30 November 2009: An 89-year-old John Demjanjuk stands trial accused of being complicit in the murder of more than 27,000 Jews whilst he was a Sobibor death camp guard. The trial takes place in Munich, Germany after being deported from the USA 6 months previously. Demjanjuk, a Ukrainian born car worker from Cleveland, Ohio had already faced trial in Israel in 1986 accused of being ‘Ivan the Terrible, the notorious camp guard at Treblinka. He was convicted and sentenced to death but his conviction was later overturned when new evidence proved that he was not ‘Ivan the Terrible, and he was released.
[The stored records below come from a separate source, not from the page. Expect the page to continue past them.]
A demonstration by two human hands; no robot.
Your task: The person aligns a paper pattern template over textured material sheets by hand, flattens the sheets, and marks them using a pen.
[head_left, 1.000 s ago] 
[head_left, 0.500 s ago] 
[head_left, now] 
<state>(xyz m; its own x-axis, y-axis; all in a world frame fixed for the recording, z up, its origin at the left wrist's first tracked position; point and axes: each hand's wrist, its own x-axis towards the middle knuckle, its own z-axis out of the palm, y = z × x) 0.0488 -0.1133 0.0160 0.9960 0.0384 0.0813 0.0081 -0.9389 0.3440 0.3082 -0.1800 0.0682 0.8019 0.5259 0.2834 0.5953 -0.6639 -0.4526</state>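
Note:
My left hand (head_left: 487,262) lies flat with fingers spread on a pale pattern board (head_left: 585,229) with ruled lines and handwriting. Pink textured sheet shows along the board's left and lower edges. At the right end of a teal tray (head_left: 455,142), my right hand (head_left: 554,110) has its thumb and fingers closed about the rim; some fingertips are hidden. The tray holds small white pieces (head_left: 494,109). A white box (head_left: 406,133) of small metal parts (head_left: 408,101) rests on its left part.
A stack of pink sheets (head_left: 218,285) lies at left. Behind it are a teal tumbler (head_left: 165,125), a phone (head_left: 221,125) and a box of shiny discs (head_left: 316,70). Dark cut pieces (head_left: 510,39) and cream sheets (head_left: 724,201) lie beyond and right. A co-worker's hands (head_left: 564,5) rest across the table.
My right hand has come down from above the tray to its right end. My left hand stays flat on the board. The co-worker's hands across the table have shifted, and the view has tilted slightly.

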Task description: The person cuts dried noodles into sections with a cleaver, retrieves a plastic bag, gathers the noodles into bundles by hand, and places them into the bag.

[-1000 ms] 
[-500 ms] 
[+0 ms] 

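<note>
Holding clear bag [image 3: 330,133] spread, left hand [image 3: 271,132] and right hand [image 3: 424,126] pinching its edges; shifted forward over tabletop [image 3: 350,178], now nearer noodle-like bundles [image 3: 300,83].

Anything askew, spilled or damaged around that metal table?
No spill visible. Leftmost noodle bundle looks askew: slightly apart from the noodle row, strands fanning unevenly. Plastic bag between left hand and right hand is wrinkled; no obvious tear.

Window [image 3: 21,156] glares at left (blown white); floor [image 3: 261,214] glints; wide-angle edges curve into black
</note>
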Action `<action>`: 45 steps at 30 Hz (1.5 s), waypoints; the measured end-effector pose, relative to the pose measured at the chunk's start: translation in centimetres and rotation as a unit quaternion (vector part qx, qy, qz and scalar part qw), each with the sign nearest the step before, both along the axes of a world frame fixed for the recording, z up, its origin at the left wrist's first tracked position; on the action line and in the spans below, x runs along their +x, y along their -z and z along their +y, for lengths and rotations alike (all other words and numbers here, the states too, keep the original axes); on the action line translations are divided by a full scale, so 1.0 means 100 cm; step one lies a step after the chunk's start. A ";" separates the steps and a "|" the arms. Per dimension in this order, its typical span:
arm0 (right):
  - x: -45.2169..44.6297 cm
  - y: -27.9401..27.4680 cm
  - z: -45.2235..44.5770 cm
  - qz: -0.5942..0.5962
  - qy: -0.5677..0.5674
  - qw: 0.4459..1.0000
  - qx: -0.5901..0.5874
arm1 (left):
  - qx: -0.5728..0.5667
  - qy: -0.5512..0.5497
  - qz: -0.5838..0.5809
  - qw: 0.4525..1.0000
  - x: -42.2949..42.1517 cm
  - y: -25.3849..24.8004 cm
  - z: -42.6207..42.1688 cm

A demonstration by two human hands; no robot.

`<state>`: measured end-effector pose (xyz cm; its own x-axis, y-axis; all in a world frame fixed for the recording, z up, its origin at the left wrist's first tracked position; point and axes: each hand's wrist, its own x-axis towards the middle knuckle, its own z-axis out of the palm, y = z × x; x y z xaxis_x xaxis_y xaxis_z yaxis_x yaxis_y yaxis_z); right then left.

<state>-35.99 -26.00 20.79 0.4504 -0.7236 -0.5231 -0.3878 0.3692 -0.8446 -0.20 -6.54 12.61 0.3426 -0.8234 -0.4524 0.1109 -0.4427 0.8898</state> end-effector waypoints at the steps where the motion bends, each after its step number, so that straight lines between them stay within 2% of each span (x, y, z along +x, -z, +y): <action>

Demjanjuk was born in the Ukrainian Village of Ukrainian village of Dubovi Makharintsi in 1920. After the German invasion of the Soviet Union, he joined the Red Army but was taken prisoner in eastern Crimea in 1942. During his trial in Israel, he claimed that he had been held by the Germans in the Chelmo until 1944 where he was later transported to another camp in Austria where he ended up joining an Anti-Soviet military unit organised by the Germans. He was trained within the Trawniki SS Training Camp with the aim to help run concentration camps in eastern Europe. When he immigrated to the USA in 1952, he kept his past secret when applying for US citizenship.
2015
15 July 2015: An ex-SS guard, Oskar Groening, aka the ‘Bookkeeper of Auschwitz’ is convicted in a German court of being an accessory to the murder of some 300,000 people within the compounds of Auschwitz, he argued that morally he was guilty but not legally guilty. He chose to appeal the conviction after he was sentenced to 4 years imprisonment. Groening was only 17 years old when he arrived in Auschwitz and given the role as a clerk, counting the money stolen from the victims. When holocaust deniers began to speak out, Groening spoke out against them by confirming that Auschwitz and other camps like it where in fact ‘factories of death’, designed like a human abattoir, a place to slaughter defenceless human beings, regardless of age or sex. Groening wouldn’t see one day behind bars.
2018
09 March 2018: Oskar Gröning, aka The Book-keeper of Auschwitz, dies in a Lower Saxony hospital.
2022
20 December 2022: In Germany, a 97-yearold woman, Irmgard Furchner, is found guilty of being complicit in the murder of some 10,000 inmates of the Stutthof concentration camp in Poland where she worked as a secretary to the camp commander, SS-Sturmbannführer (Major) Paul Werner Hoppe (Hoppe would later become an SS-Obersturmbannführer (Lt Col)) and where her husband was also an SS-officer within the camp. The court however, was extremely lenient as she only received a year suspended sentence.